Reproduce the whole listing exactly, omitting any picture it holds.

(Beginning of RAW DATA)

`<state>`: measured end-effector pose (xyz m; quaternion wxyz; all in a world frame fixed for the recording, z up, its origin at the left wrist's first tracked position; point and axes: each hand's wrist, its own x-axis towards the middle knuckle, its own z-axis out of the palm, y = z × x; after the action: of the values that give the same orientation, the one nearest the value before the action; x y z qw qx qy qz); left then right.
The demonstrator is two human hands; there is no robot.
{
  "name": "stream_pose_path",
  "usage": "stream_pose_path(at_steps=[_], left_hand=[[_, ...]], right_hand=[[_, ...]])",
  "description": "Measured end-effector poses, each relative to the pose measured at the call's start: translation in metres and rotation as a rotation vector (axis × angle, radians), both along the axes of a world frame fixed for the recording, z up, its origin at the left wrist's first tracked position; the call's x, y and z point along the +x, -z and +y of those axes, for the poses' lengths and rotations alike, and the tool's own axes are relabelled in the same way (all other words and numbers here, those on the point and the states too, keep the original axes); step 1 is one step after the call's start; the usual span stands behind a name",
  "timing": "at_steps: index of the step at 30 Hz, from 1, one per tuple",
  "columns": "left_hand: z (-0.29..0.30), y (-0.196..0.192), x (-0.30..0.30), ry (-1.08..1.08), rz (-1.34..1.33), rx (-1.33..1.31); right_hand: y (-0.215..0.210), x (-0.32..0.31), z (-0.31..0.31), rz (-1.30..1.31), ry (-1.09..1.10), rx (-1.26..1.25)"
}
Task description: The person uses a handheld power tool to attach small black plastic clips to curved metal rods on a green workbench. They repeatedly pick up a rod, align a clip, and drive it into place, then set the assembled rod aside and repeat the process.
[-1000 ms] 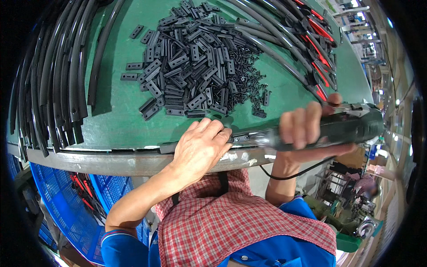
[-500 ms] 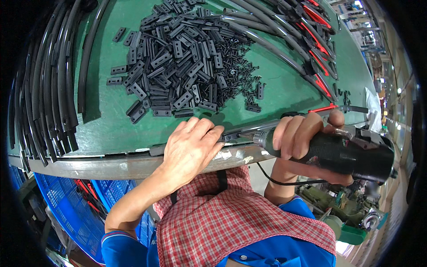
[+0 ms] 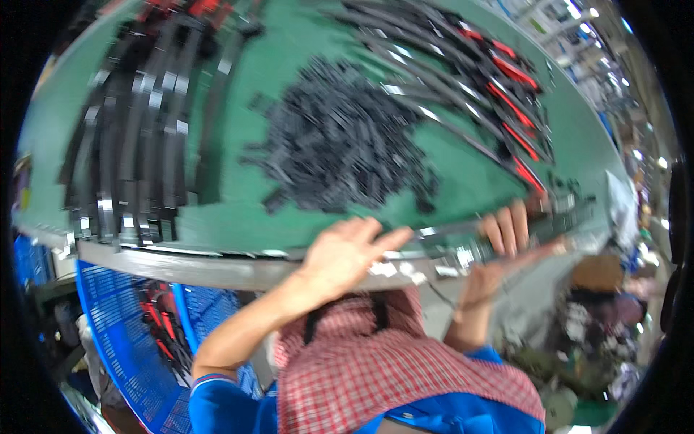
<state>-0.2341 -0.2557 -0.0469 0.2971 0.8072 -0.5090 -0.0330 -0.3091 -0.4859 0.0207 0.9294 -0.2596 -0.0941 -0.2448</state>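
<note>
Motion blurs this moment. At the table's near edge my left hand (image 3: pixel 343 253) is closed over one end of a long dark strip (image 3: pixel 452 228), its thumb side toward the right. My right hand (image 3: pixel 510 230) is wrapped round an electric screwdriver, whose bright front collar (image 3: pixel 464 256) shows beside the strip. Much of the tool's body is smeared. Beyond my hands lies a heap of small black two-hole blocks (image 3: pixel 325 137), with dark screws along its right side. The tool's tip and any screw there cannot be made out.
Curved black strips (image 3: pixel 137 137) lie in a bundle at the left of the green table (image 3: pixel 238 224). More dark strips with red parts (image 3: pixel 513 72) lie at the far right. Below the table edge stand blue mesh baskets (image 3: pixel 119 325), with red-and-black pieces inside.
The whole view has shifted and blurred, so the table things sit further right. The screwdriver, sharp before, is now smeared and set lower behind my right fingers. My left hand stays by the strip.
</note>
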Motion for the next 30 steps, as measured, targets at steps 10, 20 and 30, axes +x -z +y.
stream_pose_path(at_steps=[10, 20, 30], left_hand=[[0.13, -0.077, 0.115, -0.528, 0.028, -0.328], [0.272, -0.089, 0.238, -0.964, -0.115, 0.254], [-0.117, -0.083, 0.235, -0.041, -0.24, 0.123]], right_hand=[[0.083, -0.081, -0.046, 0.26, 0.234, 0.121], [0.065, -0.066, -0.048, 0.354, 0.285, 0.374], [0.081, -0.076, -0.055, 0.328, 0.197, 0.476]])
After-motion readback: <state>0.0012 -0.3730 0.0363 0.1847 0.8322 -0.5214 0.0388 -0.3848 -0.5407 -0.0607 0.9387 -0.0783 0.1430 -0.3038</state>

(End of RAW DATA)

▸ TASK OUTPUT:
`<state>`: measured end-effector pose (xyz m; quaternion wxyz; all in a world frame fixed for the recording, z up, its origin at the left wrist's first tracked position; point and axes: each hand's wrist, its own x-axis towards the middle knuckle, its own z-axis out of the palm, y = z × x; after the action: of the values that give the same orientation, the one nearest the value before the action; x y z qw qx qy qz); left then right.
The demonstrator is two human hands; there is no robot.
{
  "name": "stream_pose_path",
  "usage": "stream_pose_path(at_steps=[_], left_hand=[[_, ...]], right_hand=[[_, ...]])",
  "description": "Measured end-effector poses, each relative to the pose measured at the call's start: translation in metres and rotation as a rotation vector (axis × angle, radians), both along the axes of a world frame fixed for the recording, z up, its origin at the left wrist's first tracked position; the call's x, y and z point along the +x, -z and +y of those axes, for the poses' lengths and rotations alike, and the tool's own axes are relabelled in the same way (all other words and numbers here, those on the point and the states too, keep the original axes); step 1 is one step after the call's start; the usual span stands behind a name",
  "timing": "at_steps: index of the step at 30 Hz, from 1, one per tuple",
  "columns": "left_hand: z (-0.29..0.30), y (-0.196..0.192), x (-0.30..0.30), ry (-1.08..1.08), rz (-1.34..1.33), rx (-1.33..1.31); right_hand: y (-0.215..0.210), x (-0.32..0.31), z (-0.31..0.31), rz (-1.30..1.31), ry (-1.09..1.10), rx (-1.26..1.25)"
}
Task description: The person uses a handheld power tool to attach small black plastic clips to curved metal rods on a green workbench. They repeatedly pick up a rod, align a clip, and drive it into place, then set the assembled rod aside and repeat the process.
[-1000 ms] 
[-500 ms] 
[+0 ms] 
<state>-0.2341 -0.2557 -0.0469 0.2971 0.8072 -0.5090 -0.0330 -0.3091 -0.4859 0.0207 0.9294 -0.2596 -0.0941 -0.2448</state>
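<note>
Motion blurs this moment. At the table's near edge my left hand (image 3: pixel 343 253) is closed over one end of a long dark strip (image 3: pixel 452 228), its thumb side toward the right. My right hand (image 3: pixel 510 230) is wrapped round an electric screwdriver, whose bright front collar (image 3: pixel 464 256) shows beside the strip. Much of the tool's body is smeared. Beyond my hands lies a heap of small black two-hole blocks (image 3: pixel 325 137), with dark screws along its right side. The tool's tip and any screw there cannot be made out.
Curved black strips (image 3: pixel 137 137) lie in a bundle at the left of the green table (image 3: pixel 238 224). More dark strips with red parts (image 3: pixel 513 72) lie at the far right. Below the table edge stand blue mesh baskets (image 3: pixel 119 325), with red-and-black pieces inside.
The whole view has shifted and blurred, so the table things sit further right. The screwdriver, sharp before, is now smeared and set lower behind my right fingers. My left hand stays by the strip.
</note>
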Motion for the next 30 steps, as measured, targets at steps 10, 20 and 30, axes +x -z +y.
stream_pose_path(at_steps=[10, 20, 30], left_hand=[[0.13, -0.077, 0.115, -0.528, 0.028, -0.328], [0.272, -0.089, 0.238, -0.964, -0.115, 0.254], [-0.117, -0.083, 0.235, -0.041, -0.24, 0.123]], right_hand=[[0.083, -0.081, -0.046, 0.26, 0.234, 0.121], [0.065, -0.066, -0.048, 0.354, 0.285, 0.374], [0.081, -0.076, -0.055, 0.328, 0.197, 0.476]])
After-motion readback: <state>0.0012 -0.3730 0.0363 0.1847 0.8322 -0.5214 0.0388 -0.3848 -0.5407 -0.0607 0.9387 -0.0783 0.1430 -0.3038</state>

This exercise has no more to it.